Diffusé sur Complément d’enquête, le reportage évoque l’hypothèse d’une extension du réseau en France, notamment à Paris, où certaines activités auraient pu être organisées. L’investigation, menée sur près de deux ans, s’intéresse à un éventuel intermédiaire local soupçonné d’avoir facilité le recrutement de victimes, ainsi qu’à des flux financiers jugés suspects.
Un témoignage central du documentaire, celui d’une femme française, décrit des faits d’exploitation qui auraient eu lieu dans la capitale, renforçant les interrogations sur la dimension internationale du réseau. Ces éléments s’ajoutent à un ensemble de documents déjà étudiés aux États-Unis, sans pour autant constituer des preuves judiciaires directes.

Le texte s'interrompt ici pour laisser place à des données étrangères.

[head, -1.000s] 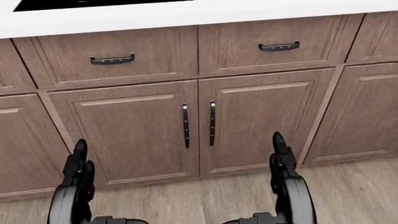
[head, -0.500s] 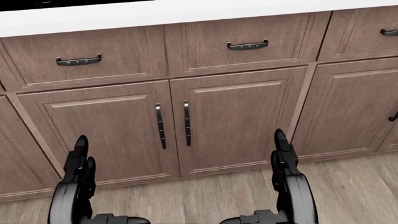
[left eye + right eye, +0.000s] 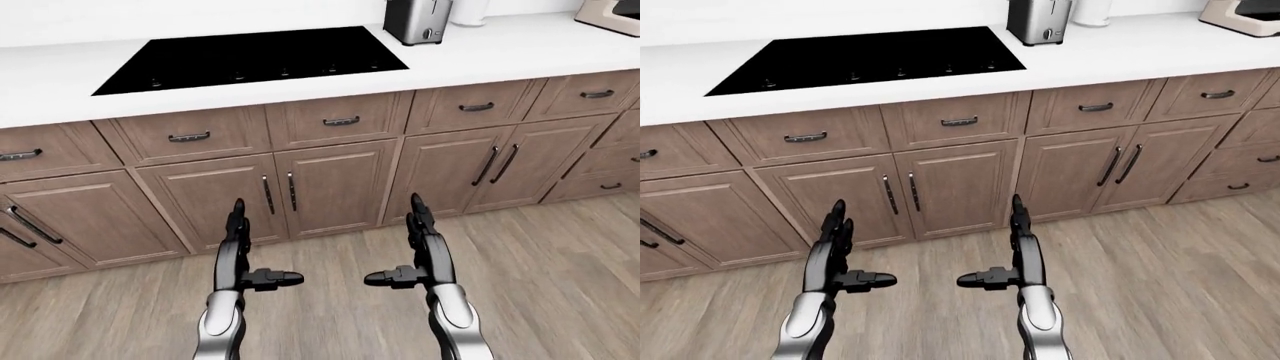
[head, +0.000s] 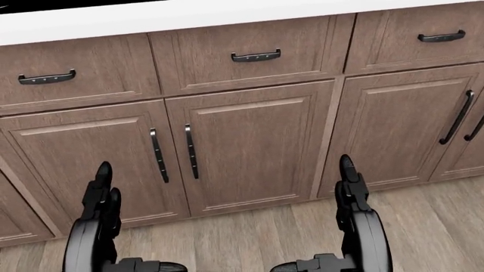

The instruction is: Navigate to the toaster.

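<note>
The toaster [image 3: 417,20], silver with dark sides, stands on the white counter [image 3: 480,52] at the top of the left-eye view, right of the black cooktop [image 3: 250,58]. It also shows in the right-eye view [image 3: 1037,20]. My left hand [image 3: 243,251] and right hand [image 3: 410,247] are both open and empty, fingers straight, held low over the wood floor, well below and apart from the toaster. The head view shows only cabinet doors and my two hands [image 4: 100,198], [image 4: 349,187].
Brown cabinets [image 3: 330,187] with dark handles run under the counter. A white roll [image 3: 468,11] stands right of the toaster. A pale appliance [image 3: 612,13] sits at the top right corner. Wood floor [image 3: 560,285] lies to the right.
The camera has shifted right: in the head view the cabinet doors and drawer handles slid left, and another door with handles came in at the right. My hands keep their pose.
</note>
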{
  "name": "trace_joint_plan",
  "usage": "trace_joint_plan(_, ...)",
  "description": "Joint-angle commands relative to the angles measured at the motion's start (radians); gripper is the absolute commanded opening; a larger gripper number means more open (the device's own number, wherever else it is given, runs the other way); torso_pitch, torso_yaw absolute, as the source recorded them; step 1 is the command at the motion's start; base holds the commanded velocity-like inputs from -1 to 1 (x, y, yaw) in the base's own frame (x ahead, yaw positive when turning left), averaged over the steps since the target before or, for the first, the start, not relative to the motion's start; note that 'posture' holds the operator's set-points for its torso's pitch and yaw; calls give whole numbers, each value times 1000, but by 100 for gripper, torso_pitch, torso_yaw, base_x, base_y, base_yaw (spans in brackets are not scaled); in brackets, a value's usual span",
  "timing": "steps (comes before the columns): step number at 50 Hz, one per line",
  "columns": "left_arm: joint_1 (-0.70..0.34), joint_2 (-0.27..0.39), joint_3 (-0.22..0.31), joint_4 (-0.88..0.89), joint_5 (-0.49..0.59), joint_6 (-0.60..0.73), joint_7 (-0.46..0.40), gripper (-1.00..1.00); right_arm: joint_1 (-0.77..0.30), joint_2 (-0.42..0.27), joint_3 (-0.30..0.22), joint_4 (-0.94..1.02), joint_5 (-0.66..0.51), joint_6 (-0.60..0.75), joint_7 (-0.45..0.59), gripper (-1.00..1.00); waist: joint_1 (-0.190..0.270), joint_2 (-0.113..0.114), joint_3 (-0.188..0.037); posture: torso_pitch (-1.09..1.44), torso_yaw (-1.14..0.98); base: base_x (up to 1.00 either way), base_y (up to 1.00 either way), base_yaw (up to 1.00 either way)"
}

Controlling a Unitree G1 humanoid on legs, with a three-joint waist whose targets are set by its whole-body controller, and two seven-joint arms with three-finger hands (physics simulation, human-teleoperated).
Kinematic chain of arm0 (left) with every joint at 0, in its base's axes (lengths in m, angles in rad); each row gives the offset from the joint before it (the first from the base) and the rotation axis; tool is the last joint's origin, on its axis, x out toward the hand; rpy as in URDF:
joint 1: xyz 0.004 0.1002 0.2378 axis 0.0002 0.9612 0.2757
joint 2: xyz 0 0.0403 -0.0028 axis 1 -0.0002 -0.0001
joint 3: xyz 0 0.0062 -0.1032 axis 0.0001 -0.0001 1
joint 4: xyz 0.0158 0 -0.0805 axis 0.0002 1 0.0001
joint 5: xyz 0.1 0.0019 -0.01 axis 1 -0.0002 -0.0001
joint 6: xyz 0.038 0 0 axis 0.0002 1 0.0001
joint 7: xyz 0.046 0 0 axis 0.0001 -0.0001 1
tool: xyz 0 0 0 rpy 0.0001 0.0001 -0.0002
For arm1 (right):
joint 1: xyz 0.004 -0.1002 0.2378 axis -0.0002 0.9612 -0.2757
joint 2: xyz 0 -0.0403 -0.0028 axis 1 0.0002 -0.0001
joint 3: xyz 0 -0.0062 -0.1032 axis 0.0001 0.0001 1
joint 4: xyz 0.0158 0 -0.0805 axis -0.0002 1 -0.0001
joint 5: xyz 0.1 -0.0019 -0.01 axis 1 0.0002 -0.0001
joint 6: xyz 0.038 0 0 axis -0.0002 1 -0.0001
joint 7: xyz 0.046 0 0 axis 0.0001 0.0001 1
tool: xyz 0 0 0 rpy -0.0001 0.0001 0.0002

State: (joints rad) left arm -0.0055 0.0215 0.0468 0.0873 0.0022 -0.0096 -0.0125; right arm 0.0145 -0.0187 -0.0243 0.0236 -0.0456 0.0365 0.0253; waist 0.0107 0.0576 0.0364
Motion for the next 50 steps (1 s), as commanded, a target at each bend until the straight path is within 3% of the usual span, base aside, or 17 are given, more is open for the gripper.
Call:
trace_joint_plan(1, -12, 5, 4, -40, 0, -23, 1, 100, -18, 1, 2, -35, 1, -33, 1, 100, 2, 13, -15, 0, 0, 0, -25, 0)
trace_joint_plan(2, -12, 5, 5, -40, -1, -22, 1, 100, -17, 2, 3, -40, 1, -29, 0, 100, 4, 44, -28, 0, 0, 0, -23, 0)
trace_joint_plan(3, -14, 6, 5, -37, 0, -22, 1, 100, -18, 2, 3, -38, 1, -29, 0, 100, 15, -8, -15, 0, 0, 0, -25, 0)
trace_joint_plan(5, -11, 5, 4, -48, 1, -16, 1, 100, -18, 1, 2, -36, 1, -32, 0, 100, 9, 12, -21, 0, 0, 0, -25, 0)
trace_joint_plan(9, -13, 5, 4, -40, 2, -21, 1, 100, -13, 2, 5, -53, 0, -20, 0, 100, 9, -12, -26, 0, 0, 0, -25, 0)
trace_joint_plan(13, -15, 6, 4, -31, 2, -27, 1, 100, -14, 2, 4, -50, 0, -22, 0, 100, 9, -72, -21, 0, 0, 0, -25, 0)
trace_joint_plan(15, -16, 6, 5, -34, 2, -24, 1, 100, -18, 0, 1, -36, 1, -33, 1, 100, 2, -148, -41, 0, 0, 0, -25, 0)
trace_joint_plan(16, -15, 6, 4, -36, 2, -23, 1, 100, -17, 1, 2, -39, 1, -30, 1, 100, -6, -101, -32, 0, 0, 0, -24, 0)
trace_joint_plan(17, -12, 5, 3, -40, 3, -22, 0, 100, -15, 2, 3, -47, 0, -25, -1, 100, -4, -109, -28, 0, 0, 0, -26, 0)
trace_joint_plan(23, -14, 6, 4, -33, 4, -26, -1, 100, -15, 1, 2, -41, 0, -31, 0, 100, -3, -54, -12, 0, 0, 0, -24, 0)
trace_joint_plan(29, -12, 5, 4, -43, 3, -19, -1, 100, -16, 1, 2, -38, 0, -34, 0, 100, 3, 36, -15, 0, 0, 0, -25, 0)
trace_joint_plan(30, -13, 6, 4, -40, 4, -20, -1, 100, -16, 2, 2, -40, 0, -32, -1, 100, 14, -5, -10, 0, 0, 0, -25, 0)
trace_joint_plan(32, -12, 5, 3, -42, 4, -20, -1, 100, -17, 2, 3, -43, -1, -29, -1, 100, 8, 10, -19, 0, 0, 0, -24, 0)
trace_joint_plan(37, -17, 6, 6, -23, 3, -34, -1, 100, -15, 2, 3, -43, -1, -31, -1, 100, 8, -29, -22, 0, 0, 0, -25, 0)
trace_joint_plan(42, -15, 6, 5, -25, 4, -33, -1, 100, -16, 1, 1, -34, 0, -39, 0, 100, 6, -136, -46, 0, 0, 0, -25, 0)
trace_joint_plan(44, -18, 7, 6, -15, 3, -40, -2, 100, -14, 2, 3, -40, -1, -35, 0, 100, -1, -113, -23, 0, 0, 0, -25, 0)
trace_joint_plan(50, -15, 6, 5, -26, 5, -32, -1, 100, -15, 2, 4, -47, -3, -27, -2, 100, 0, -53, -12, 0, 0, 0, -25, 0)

La déclassification récente de courriels, carnets de contacts et archives liés à l’affaire a relancé les débats dans plusieurs pays. Les autorités américaines rappellent toutefois qu’une mention dans ces documents ne suffit pas à établir une responsabilité.
En France, ces révélations ont suscité de nombreuses réactions et alimenté la controverse, avec des noms de personnalités publiques apparaissant dans les archives, sans implication formellement établie à ce stade.
Le débat reste donc ouvert sur l’ampleur réelle des ramifications internationales de l’affaire Epstein et sur d’éventuelles complicités hors des États-Unis.